Brief: Using the listing below, return every line that includes "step".

- - -

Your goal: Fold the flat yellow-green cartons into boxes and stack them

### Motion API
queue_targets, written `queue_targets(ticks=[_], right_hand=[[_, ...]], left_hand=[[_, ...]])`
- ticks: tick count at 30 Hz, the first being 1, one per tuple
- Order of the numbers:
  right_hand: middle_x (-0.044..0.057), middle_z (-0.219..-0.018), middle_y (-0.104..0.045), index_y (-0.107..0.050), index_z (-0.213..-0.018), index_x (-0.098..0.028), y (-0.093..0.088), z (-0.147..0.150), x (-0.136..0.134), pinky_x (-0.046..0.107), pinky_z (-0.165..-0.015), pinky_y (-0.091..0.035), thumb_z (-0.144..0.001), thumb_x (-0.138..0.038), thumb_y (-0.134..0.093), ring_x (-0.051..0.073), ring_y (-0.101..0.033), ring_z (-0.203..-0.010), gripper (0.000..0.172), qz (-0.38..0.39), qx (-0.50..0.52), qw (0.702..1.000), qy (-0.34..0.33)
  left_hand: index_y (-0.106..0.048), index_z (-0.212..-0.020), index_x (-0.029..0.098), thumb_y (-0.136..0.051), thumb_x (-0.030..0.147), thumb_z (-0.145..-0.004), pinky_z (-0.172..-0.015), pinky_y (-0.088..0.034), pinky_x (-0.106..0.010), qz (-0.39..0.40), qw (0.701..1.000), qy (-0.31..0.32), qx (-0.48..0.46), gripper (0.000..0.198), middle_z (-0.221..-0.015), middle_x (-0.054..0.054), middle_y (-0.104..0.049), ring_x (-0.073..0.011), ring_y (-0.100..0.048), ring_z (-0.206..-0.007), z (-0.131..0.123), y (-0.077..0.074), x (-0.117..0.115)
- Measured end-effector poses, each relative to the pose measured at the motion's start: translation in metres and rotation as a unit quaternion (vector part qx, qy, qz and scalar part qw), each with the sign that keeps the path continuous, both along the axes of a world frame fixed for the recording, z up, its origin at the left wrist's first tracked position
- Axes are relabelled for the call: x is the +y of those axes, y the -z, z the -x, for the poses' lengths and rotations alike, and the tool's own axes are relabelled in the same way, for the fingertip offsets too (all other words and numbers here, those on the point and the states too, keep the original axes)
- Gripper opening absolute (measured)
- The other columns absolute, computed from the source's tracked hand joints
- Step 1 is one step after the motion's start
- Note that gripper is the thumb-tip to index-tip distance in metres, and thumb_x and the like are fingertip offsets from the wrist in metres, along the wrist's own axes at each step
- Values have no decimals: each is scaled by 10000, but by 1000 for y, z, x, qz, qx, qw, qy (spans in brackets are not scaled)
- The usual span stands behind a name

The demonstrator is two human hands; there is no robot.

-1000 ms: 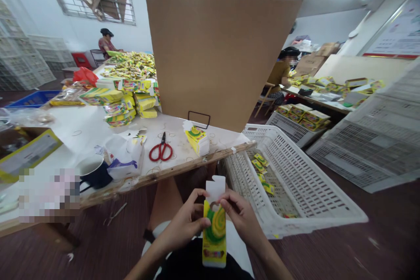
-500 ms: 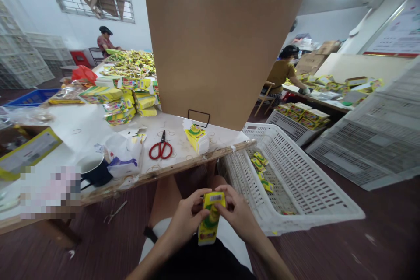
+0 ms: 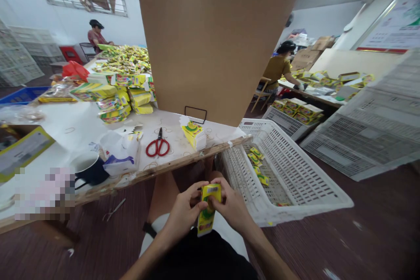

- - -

Exercise solution:
- Step 1 is one step after the motion's start
- Note that gripper is the thumb-tip to index-tip distance in metres, and thumb_x and the like are fingertip offsets from the wrist in metres, along the wrist's own axes at each step

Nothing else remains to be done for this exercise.